“Everybody in your circle might not be in your corner.”
I watched a video with this caption recently and it really got me thinking. Are these people you call friends for you? Or against you? You not sure? Sometimes the people you love most, are secretly wishing you fail. The people you trust, tell your problems to, confide in. They not consoling you to help you, they are secretly enjoying your failures. Adding value to your life sometimes means subtracting these kinds of people and let me tell you why.
Some of these so-called friends are so present when you struggle. Where are they when you win? When you succeed? They don’t congratulate you, and if they do, they don’t mean it and you can see it ever so clearly in how they act. Sometimes, as you are climbing you ladder up to success-heaven, you have people at the bottom trying to saw it down. The more successful you get, the more jealous they become. They start becoming silent. They don’t clap when you win. Look closely.
Do these so-called friends really love you? Support you? Or are they faking it? Misusing you? Using you for their own benefit? Think about that for a second. Those people who are eager to take what you have to give, but there’s silence when you achieve your goals and make it to the top. Those people that pretend they are perfect, but underneath they are even more sly than you realize? These people are only in your life for something, something that benefits them. When the benefits stop, you see them drifting away. Yeah those people, LET THEM GO.
These people are in it for themselves. They don’t care about you! And it’s time you realize that. Support doesn’t always come from familiar faces – sometimes it comes from complete strangers that you haven’t even noticed. These strangers were put in your life for a reason. People who stick together and uplift each other is a force to be reckoned with. Powerful, incredible and something that can make history.
Let these negative people go. The size of your circle does NOT matter. The loyal ones do. One loyal friend and supporter are 1000 times better than a million fake ones.
If you lucky enough to have friends that root for you, that cheer for you, that add value to your success, then you are one hell of a lucky person. They are scarce, so keep them close. Quality above quantity – always! Your happiness and your health come first. (Well if you a mom, it comes like seventh because you all know us moms take a backseat and put everything else first – but that’s a whole different blog post). Taking care of yourself means removing toxicity out of your life. I know this all sounds so high school right? We all thought this crap would end when high school ends, but alas, it carries on throughout your life. Especially now that social media has grown exponentially! Following a toxic person? Unfollow. Facebook friends with a toxic person? Unfriend. Life’s too short to be anything but happy, man. “If it costs you your happiness, it’s too expensive.”

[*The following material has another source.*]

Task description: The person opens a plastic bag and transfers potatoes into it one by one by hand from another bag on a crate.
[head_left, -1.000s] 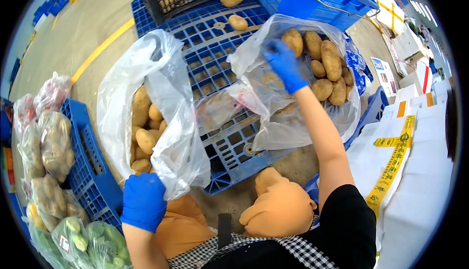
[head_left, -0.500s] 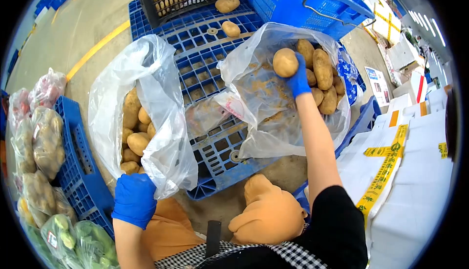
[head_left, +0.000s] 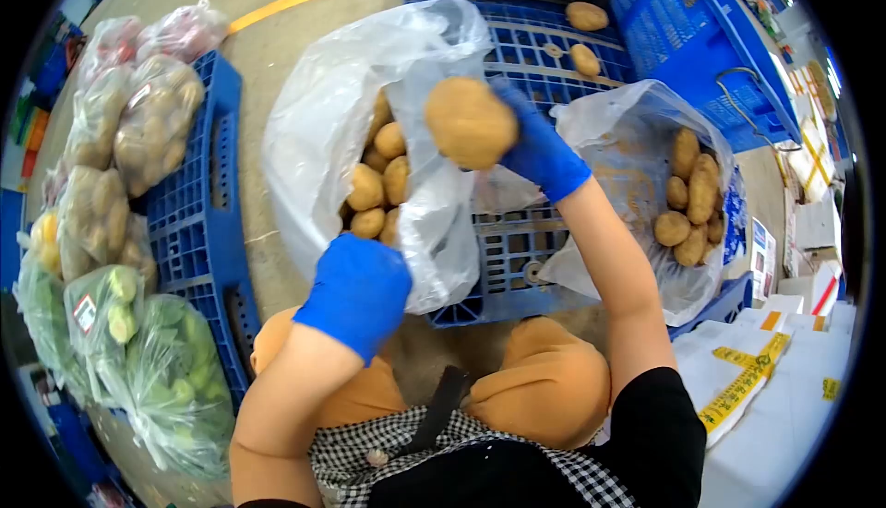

The worst is when someone like this is part of your family. What the hell do you do? Well, you can set limits, be truthful without being condescending, distance yourself until you get some clarity and lastly, be the better person. I know that last one sucks, but when it’s family, you have to just suck it up a little. Just to keep the peace around you.
And if you are one of those people misusing someone around you, not giving them credit where credit is due? Shame on you. What’s the reason? Is it something personal you need to work on? Don’t blame your “friend” when you suddenly just don’t hear from her anymore, you know what you did.
Anyway, I’ve been rambling too long. Point is: YOU are the change you wish to see in your life. YOU can make your life better. YOU and only you can pull out the weeds in your ever-growing garden, you just need to get the courage to do that. Life has a funny way of working out, don’t be afraid. You can do this.